Three patients had white matter changes on the baseline MRI that were initially read as “advanced”, “prominent”, and “moderate to severe”, respectively, by radiologists outside of our Institution which we initially documented as “severe”. Upon further review of the brain MRI scans by the treating neurologists and neuroradiologist at our Institution prior to the initiation of lecanemab, it was determined that 2 of these patients had mild white matter disease and 1 patient had moderate white matter disease. None was found to have Fazekas grade 3 white matter disease. Therefore, these patients were eligible for lecanemab treatment. We have realized the importance of having the treating neurologists and neuroradiologist at our Institution review all baseline MRIs that were initially read by radiologists outside of our Institution prior to starting lecanemab.
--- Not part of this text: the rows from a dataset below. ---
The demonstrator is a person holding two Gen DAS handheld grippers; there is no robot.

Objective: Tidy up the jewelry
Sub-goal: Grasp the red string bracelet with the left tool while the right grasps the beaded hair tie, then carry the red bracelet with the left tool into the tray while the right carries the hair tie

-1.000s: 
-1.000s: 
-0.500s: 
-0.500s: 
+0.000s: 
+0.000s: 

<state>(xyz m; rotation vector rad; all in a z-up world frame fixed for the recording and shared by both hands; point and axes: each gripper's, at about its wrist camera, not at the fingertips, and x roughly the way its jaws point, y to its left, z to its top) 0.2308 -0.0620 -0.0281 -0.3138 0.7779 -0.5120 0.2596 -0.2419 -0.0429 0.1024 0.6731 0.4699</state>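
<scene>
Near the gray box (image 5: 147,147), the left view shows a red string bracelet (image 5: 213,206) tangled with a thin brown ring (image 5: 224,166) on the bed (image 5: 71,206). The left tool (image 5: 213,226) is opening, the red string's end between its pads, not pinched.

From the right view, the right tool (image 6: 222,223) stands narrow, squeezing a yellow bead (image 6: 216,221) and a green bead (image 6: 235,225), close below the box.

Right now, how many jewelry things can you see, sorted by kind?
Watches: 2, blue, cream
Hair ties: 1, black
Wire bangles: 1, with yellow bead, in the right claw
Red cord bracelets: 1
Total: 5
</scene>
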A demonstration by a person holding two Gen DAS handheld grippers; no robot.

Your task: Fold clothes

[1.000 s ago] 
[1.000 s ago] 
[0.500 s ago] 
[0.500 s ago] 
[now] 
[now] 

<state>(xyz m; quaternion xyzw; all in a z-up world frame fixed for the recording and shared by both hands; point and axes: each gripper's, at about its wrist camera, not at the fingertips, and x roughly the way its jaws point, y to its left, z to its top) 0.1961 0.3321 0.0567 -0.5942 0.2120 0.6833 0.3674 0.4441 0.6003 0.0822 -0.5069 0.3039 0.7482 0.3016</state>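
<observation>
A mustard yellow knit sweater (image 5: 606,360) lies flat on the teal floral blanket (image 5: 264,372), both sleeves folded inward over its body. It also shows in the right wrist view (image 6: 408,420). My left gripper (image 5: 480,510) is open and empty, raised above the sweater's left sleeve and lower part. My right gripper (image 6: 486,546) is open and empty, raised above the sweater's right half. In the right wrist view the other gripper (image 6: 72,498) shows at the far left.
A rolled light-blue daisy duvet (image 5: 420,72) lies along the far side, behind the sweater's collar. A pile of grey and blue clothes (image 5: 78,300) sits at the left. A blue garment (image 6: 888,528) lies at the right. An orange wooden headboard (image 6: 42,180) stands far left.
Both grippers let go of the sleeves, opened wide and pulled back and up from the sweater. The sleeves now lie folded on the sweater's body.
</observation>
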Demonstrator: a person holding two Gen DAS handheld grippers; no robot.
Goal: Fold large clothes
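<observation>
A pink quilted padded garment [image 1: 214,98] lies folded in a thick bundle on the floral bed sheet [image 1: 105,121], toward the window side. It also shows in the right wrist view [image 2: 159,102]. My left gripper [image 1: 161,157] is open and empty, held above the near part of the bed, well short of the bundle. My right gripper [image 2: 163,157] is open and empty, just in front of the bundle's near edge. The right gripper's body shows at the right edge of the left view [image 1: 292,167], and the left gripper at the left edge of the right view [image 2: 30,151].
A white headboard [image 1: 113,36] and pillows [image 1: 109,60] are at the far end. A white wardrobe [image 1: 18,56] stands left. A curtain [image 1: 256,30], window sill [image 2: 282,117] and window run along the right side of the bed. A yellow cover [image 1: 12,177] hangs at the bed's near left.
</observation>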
The patient with the initial MoCA score of 7 had an MMSE score of 19 on the same day. This patient subsequently underwent repeat MMSE testing 3 months later prior to starting lecanemab which demonstrated a score of 22. Even though her initial MoCA score was low and may have represented an outlier,, her treating neurologist at our Memory Center opined that she presented functionally with mild dementia, justifying her treatment with lecanemab. We learned it is vital to not evaluate the MoCA score as an independent factor in making a decision about lecanemab treatment and should be evaluated in conjunction with other tests performed concomitantly. It is also important to repeat MoCA/MMSE testing prior to initiating lecanemab especially if there is a large discrepancy between the MoCA and MMSE scores on the same day.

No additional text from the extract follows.